Having all of the above data for every hour of every day over the past complete year, I was then in a position to add up the various entities of interest over a year and make valid comparisons using real world data on a real house in which the way that heat/lifestyle/residence were held constant.
Inevitably engineering estimates need to be made in this process to allow reality to match best-estimated numbers, so generally I estimate at the conservative end of the scale (to increase cost or carbon).
My supplier did not give me access to the cloud data (which they originally promised) so monitoring/feedback of my estimates vs reality using real data has been disappointing but after much trying, I decided to go another way and record the GSHP I/P power using a power meter installed on the GSHP circuit in my Consumer Unit (which has been recording for just over a month), but there are a number of other benefits that I’d not factored in which have turned up, so I’d say the spreadsheet estimates are about correct on balance.

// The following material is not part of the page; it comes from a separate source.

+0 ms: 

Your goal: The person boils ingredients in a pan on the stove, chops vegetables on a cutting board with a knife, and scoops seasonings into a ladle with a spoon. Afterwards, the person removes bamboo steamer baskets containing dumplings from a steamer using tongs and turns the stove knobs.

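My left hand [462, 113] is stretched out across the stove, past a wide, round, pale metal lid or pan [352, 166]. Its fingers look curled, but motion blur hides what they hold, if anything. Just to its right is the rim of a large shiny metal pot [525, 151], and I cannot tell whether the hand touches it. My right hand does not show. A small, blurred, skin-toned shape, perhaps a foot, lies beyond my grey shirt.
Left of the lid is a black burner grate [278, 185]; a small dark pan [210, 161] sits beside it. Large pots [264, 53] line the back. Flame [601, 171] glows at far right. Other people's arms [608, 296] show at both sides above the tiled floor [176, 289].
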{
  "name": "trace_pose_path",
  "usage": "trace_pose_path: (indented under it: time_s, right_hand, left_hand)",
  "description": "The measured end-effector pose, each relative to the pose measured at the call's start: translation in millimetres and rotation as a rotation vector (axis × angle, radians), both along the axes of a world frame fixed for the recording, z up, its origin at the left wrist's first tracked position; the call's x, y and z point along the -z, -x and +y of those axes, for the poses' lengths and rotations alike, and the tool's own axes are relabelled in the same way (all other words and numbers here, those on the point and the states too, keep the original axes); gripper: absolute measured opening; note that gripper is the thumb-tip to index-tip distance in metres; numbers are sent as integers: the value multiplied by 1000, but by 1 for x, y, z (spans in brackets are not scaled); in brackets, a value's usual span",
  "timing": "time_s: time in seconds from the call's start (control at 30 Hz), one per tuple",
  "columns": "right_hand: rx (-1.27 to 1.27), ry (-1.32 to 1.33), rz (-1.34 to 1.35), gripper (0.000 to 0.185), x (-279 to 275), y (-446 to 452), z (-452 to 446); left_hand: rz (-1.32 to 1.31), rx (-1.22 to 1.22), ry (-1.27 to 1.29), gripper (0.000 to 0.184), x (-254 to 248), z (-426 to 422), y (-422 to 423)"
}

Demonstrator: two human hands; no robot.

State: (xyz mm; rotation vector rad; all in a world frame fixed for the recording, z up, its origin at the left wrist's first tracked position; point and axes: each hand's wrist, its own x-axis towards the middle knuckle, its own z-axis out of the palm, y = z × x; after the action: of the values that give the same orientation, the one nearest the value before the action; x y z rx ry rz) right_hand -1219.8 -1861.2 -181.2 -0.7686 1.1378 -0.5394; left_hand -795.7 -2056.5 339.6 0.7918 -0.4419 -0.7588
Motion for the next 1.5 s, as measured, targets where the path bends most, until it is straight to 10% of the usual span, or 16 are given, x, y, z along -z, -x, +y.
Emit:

The Heat Pump does run more often than my gas combi boiler– this is actually a positive thing for a GSHP as it helps the house heat-draw out of the “battery of heat” deep in the ground to match the sub-surface heat replenishment rate into that battery, thereby allowing the GSHP to run at optimum efficiency for more time during a 24hr period. It’s a key point with Heat Pumps that the idea is to have a constant slow heat release into the “House System” to match the constant slow heat release of the “House System” out, into the ambient outside air … so having the GSHP running ‘all the time’ is by far the most efficient way to operate & I agree … that’s totally different from a Combi boiler [but it can make the house lovely and warm constantly 😊].

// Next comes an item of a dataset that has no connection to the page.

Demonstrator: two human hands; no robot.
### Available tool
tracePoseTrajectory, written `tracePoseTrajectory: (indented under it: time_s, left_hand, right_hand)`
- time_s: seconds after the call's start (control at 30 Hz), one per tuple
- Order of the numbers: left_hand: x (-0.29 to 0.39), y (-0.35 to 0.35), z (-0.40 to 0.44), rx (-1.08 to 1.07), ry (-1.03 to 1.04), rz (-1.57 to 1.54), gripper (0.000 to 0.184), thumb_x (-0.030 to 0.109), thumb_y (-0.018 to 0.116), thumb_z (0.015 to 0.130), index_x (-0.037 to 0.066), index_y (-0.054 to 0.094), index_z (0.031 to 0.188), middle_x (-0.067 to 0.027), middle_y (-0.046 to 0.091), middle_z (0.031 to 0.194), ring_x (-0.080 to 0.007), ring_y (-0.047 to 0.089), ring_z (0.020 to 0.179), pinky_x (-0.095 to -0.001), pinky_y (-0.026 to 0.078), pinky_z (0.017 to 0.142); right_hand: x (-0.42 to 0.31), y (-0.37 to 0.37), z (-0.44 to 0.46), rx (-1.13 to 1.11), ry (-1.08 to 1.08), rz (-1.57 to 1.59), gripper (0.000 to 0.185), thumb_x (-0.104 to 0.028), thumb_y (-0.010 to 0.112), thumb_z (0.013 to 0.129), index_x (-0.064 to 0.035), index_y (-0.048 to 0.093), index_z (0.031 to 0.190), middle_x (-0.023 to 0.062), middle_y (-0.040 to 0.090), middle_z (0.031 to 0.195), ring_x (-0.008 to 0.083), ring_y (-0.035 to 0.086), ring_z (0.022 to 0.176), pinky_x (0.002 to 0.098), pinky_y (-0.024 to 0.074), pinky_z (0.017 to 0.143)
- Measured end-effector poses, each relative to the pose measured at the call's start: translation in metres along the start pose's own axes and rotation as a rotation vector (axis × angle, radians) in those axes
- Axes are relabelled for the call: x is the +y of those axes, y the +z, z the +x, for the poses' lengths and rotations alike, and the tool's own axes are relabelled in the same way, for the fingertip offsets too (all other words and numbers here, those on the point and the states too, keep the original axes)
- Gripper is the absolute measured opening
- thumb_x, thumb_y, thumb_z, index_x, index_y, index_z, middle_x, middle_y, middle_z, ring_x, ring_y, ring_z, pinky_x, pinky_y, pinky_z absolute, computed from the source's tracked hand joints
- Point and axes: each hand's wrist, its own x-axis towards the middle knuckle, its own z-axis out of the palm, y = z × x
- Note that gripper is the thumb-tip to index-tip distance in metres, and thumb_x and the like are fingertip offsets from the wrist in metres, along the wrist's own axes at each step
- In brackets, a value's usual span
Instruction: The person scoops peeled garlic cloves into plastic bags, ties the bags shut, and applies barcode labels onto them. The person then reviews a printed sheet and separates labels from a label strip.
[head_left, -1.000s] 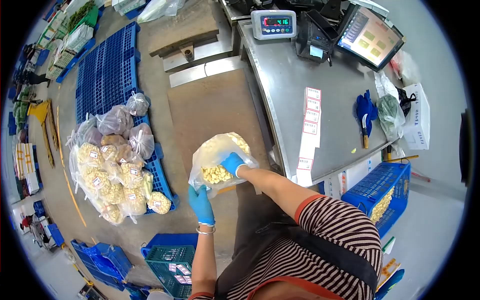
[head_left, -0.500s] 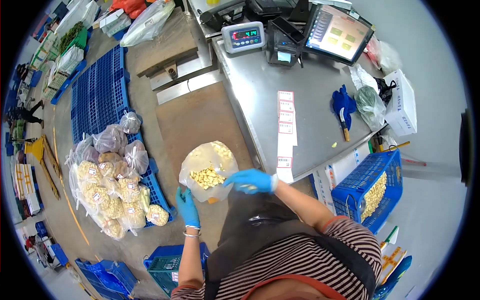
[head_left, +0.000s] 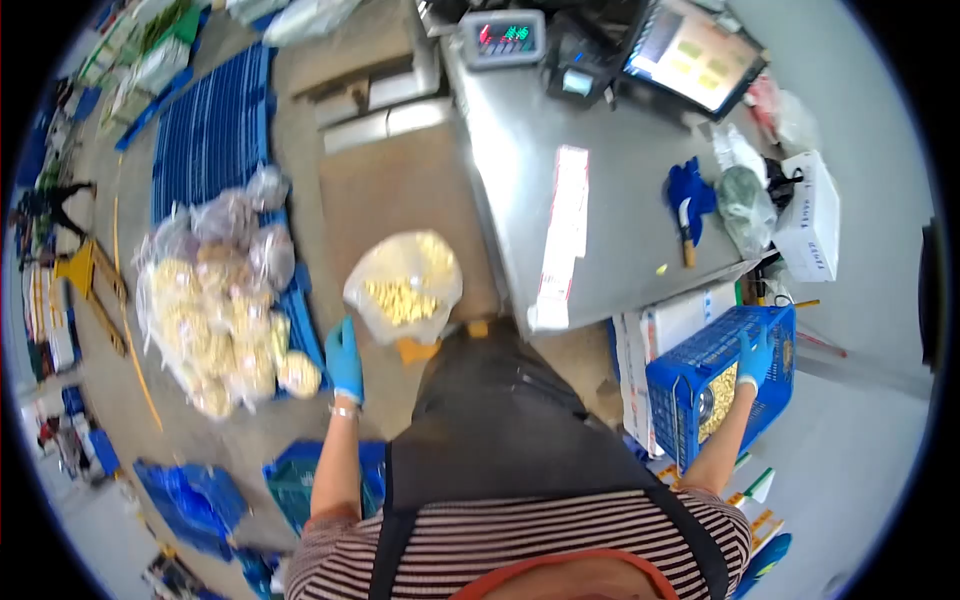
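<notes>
My left hand [head_left: 343, 360], in a blue glove, is beside the lower left of an open clear plastic bag [head_left: 447, 262], fingers stretched out and nothing in them. Inside the bag lie pale yellow pieces [head_left: 400, 302] that look like peeled garlic cloves. The bag rests on the brown platform of a floor scale [head_left: 400, 190]. Over at the right, my right hand [head_left: 757, 358], also gloved, reaches into a blue plastic crate [head_left: 672, 385] above more pale cloves [head_left: 720, 398]. Its fingers look apart; I see nothing held, though the view is slightly blurred.
Several filled, tied bags [head_left: 215, 320] are piled on a blue pallet [head_left: 212, 140] at the left. A steel table [head_left: 620, 220] carries a label strip [head_left: 565, 230], a knife [head_left: 686, 225], a scale display [head_left: 503, 38] and a monitor [head_left: 692, 55]. Crates stand at lower left.
My right hand has moved from the bag across to the blue crate on the right. My left hand has shifted slightly away from the bag. The camera view has moved.
</notes>
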Motion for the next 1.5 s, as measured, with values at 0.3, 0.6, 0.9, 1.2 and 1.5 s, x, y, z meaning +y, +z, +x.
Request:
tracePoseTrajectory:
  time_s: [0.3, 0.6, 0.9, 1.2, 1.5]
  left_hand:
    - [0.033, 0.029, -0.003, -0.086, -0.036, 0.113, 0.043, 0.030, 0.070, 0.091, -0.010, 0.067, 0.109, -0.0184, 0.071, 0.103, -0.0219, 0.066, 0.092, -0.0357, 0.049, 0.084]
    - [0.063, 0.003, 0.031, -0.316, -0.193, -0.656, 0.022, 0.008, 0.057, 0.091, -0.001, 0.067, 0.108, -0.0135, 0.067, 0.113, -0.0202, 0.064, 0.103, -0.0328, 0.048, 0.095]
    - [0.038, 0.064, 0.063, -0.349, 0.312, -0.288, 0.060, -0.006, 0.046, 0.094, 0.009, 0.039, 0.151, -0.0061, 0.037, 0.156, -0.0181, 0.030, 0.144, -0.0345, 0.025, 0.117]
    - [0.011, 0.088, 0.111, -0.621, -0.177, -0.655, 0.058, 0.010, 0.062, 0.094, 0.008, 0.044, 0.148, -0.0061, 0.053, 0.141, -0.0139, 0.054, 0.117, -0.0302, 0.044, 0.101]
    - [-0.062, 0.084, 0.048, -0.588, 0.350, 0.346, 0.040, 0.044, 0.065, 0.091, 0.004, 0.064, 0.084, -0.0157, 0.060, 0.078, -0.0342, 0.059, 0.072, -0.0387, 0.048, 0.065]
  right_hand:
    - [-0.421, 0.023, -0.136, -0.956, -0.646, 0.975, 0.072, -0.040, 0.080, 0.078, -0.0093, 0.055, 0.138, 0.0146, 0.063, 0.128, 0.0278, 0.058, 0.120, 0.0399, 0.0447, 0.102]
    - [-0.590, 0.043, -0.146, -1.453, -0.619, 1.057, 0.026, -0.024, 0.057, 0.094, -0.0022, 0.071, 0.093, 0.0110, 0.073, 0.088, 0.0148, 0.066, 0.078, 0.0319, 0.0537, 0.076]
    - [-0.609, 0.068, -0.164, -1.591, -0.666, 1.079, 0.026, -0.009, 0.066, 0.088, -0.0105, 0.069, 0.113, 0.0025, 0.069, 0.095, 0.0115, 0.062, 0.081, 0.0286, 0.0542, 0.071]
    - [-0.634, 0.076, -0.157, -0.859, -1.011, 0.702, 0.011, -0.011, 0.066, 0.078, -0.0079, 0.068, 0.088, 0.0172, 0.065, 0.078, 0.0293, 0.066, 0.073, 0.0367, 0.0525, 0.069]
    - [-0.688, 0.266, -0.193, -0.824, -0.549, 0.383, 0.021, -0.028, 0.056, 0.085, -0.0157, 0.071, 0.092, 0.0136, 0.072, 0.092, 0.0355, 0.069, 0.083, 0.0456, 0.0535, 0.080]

Note: “all the time” means a maximum of 1hr off and a maximum of 1.5hrs on …. & if the house doesn’t need the heat, the Off period gets dynamically longer & the On period gets dynamically shorter.
The all-green screenshot below shows GSHP power usage yesterday (no sun, but quite warm).
The Left Hand 3 bars are the GSHP heating up ~100Liters of water to 48C, the remainder are the GSHP running the DCH through the next 24hrs.
Because I have Octopus EV, I heat my DHW between 03:00 & 04:30 (at 9p/kWh) and/or I “over-heat” the central room in my house (via UFH) to avoid using the GSHP for the following few hours (at 32p/kWh)
The Hugo-Pro snip below (black/yellow) shows my EV taking on board 22.47kWh in eight 30-minute slots (with some household electrical activity on top of that – freezer + 80W background in this case)
It also shows that when the forecast is sunny, I can de-schedule DHW heating at night and schedule it instead to come from my fossil-fuel-free PV electricity (GSHP heating DHW from DHW 13:00 – 13:30 in this case).
The slide’s £401 annual saving does not include this sort of load-shifting btw (I’ve had my EV since 24-Mar-2023 & load-shifting like this into the low-cost EV charging period has saved £104 so far this year – I need OctoIntelligent !! ).